Unable to load image

This article makes me seethe super hard every time a midwit :brainletpit: posts it.

https://queue.acm.org/detail.cfm?id=3212479

C code provides a mostly serial abstract machine.

Guess what nigger, processors are still mostly serial. Yes there are multiple pipelines with operations flying around the place, but at the end of the day the program counter is incremented on each core and the next instruction is fetched.

In contrast, GPUs achieve very high performance without any of this logic, at the expense of requiring explicitly parallel programs.

Lmao GPUs are broken as fuck for anything which isn't trivial arithmetic. Branches absolutely kill performance. The memory model is even more poorly defined than CPUs; atomics and branches regularly break from what the vendor says.

This unit is conspicuously absent on GPUs, where parallelism again comes from multiple threads rather than trying to extract instruction-level parallelism from intrinsically scalar code.

This is because you CAN'T implement a good register renamer for GPUs. It has the same problem as branching: the execution model is such that the same instruction is executed in lockstep across several threads; If one thread has a different instruction ordering, everything gets fucked up.

If instructions do not have dependencies that need to be reordered, then register renaming is not necessary.

Nigga what? The same theoretical optimizations apply to GPUs: add a, b; some slow instruction; add b, c. The second add could still be executed in parallel first for perf win. The problem is that the SIMT execution model does not make reordering easy.

Consider another core part of the C abstract machine's memory model: flat memory. This hasn't been true for more than two decades. A modern processor often has three levels of cache in between registers and main memory, which attempt to hide latency.

From the first processors, loading & storing was just used as another communication channel with the processor. A somewhat large part of the address space is dedicated to hardware registers that have whatever wacky functionality you want. E.g. write to 0x1000EFAA to turn on the blinky yahoo red LED. It is you who is perverted by years of programming thinking that memory means bytes the programmer stores.

The cache is, as its name implies, hidden from the programmer and so is not visible to C. Efficient use of the cache is one of the most important ways of making code run quickly on a modern processor, yet this is completely hidden by the abstract machine, and programmers must rely on knowing implementation details of the cache (for example, two values that are 64-byte-aligned may end up in the same cache line) to write efficient code.

Whoa! You need to actually know how your computer works to program? Explicit instructions for load to L1 load to L2 flush cache are unnecessary. You can already achieve these effects with the normal instruction set.

Optimizing C

In this section, he argues how difficult it is for a compiler to optimize C. This is actually fair. C is currently at a worst middle ground where some stuff is unoptimizable (according to the standard) and other stuff is undefined behavior that sucks for programming. For example, unsigned integers overflow (nice behavior for the programmer but makes it harder for the compiler) and signed integers can't overflow (nice for compiler optimizations but really sucky for the programmer). I think C is actually trying to be 2 languages: a high-level assembly and a compiler IR. I think we are trending towards the latter. For example, passing NULL to memcpy is UB even if the # of bytes to copy is 0, because it lets the compiler assume the input/output pointers are non-NULL. I'm honestly somewhat torn on what I'd like more.

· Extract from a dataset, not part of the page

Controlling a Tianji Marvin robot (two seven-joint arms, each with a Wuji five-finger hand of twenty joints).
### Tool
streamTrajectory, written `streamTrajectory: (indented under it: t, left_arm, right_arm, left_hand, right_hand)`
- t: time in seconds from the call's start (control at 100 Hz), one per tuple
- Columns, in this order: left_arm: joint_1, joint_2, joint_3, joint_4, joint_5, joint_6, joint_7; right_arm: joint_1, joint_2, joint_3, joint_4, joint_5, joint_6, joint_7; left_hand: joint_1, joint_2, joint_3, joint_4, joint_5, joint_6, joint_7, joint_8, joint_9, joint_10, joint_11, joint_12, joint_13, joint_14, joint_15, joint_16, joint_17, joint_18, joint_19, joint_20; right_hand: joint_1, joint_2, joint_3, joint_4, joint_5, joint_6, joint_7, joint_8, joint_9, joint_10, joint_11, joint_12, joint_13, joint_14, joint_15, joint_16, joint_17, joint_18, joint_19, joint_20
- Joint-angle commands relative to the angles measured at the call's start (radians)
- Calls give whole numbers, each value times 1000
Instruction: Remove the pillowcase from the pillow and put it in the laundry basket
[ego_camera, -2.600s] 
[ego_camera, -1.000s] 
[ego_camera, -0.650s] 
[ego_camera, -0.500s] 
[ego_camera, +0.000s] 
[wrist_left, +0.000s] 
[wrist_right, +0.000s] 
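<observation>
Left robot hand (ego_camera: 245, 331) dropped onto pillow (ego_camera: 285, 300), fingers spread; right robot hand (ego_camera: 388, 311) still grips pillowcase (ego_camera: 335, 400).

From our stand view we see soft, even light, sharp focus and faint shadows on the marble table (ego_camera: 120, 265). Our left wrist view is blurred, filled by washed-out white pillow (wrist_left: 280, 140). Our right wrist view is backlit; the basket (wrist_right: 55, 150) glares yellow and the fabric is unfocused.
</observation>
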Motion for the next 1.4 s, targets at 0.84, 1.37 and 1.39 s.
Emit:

We have a number of examples of designs that have not focused on traditional C code to provide some inspiration. For example, highly multithreaded chips, such as Sun/Oracle's UltraSPARC Tx series, don't require as much cache to keep their execution units full. Research processors2 have extended this concept to very large numbers of hardware-scheduled threads. The key idea behind these designs is that with enough high-level parallelism, you can suspend the threads that are waiting for data from memory and fill your execution units with instructions from others. The problem with such designs is that C programs tend to have few busy threads.

Lmao all the examples he gives are failures. The nigga wants a dataflow machine, which we decided aren't useful in the 80s. Also, it's not just C programs; I'd say most programs are serial in nature.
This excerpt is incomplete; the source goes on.